The bitcoin analogy is apt because when the network first launched, no one was selling bitcoin to keep the lights on — there were no buyers! The electricity costs had to be eaten by the miner for continued bitcoin accumulation. It took several years for a sufficiently thick order book to develop at which point the mining economies we see today became possible.

The same is true of merkle mined tokens. There is simply no market demand for these tokens at time of distribution. There is no liquidity. Livepeer is still not listed on exchanges and has thin trading on DEXes like Radar Relay. In short, merkle miners were investors. They were willing to eat the gas costs to accumulate an asset they believed would earn them a future return.

Distributing tokens to real users is hard

The question every project should be thinking about is how to get tokens into the hands of real users. My team and I are working on a methodology now, but in the meantime, please see the following guidelines for how to best go about it.

Separate project funding from token distribution

Those willing to finance a risky investment and those willing to actually use tokens are usually not the same individuals. Can you imagine if someone wanted to invest in Uber so they could take many rides for very cheap a couple years later (since they got in early)? Projects need to seriously consider alternative funding mechanisms to ensure long-term network viability.

Distribute tokens very close to mainnet launch

With work tokens, it’s not about “getting in early.” The network should be up and running, and people that want to perform work should be able to calculate how much money they’re putting in and how much profit they’ll be making from it. Same goes for users. The incentive to have the token needs to be from the utility they will derive by using it, not the price appreciation they hope to get by holding it.

Have all sides of the marketplace participating from day 1

With n-sided marketplaces, it is critical to have all sides be present from the very beginning to mitigate the chicken-and-egg problem. Jumpstarting regular marketplaces is already very challenging, but if you added the friction of requiring your own token, it becomes even harder.

Target your distribution towards the most likely users and workers

Numerai already had users on their platform so they just gave everyone some tokens, proportional to how active they were on the Numerai platform, which could now be staked to combat sybil attacks and increase worker quality. Centralized as hell, but the point stands: identify your user base and get your tokens in their hands.

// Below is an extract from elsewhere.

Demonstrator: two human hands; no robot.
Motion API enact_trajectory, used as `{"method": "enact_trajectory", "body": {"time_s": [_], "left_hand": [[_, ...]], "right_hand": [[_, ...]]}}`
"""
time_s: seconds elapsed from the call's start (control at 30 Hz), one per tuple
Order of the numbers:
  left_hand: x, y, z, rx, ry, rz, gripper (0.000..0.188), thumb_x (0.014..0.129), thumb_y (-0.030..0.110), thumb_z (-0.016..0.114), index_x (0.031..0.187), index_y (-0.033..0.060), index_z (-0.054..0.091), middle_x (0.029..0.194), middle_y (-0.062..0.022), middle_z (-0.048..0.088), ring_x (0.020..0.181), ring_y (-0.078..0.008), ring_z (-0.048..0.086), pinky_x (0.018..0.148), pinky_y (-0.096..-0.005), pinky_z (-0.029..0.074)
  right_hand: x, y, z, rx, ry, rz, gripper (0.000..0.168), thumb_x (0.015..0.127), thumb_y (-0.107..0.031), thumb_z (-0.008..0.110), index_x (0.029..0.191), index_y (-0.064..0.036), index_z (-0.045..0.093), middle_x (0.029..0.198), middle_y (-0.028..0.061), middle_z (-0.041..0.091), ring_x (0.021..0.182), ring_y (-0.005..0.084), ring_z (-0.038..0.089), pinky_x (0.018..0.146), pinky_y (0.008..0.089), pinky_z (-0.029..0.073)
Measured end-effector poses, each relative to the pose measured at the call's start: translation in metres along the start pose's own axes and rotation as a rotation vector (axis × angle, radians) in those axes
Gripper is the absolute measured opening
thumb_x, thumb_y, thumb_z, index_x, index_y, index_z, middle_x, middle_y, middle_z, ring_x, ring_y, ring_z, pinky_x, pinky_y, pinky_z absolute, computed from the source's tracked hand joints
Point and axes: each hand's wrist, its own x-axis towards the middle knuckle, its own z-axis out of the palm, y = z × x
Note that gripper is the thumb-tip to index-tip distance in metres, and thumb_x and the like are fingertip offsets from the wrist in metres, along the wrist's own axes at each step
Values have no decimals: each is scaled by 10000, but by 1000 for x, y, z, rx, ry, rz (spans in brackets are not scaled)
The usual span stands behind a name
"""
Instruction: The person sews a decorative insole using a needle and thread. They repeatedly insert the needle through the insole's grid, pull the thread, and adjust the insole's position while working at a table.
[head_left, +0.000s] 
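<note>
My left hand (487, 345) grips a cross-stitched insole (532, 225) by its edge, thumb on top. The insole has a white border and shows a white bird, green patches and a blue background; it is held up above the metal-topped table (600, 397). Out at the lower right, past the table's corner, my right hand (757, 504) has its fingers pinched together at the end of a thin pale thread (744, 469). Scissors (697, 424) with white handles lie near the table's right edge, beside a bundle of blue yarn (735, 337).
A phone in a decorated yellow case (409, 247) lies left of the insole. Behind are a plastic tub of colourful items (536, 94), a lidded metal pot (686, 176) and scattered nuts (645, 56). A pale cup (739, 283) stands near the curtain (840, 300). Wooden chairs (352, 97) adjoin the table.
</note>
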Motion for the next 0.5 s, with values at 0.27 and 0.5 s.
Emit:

Every project should be proactively identifying their most likely users and targeting them for distribution. Not every project will have an existing user base, but there are websites, communities, mailing lists, meetups, etc. devoted to almost every demographic and interest. It is highly likely that projects will be able to identify and target specific user demographics and that these efforts will lead to greater network adoption.

Conclusion

While the merkle mine was a noble attempt at improved token distribution, there is still much work (pun intended) to be done to identify a truly optimal methodology for long-term network health. However, I am very optimistic we will figure it out because it’s in the interest of every single project to do so.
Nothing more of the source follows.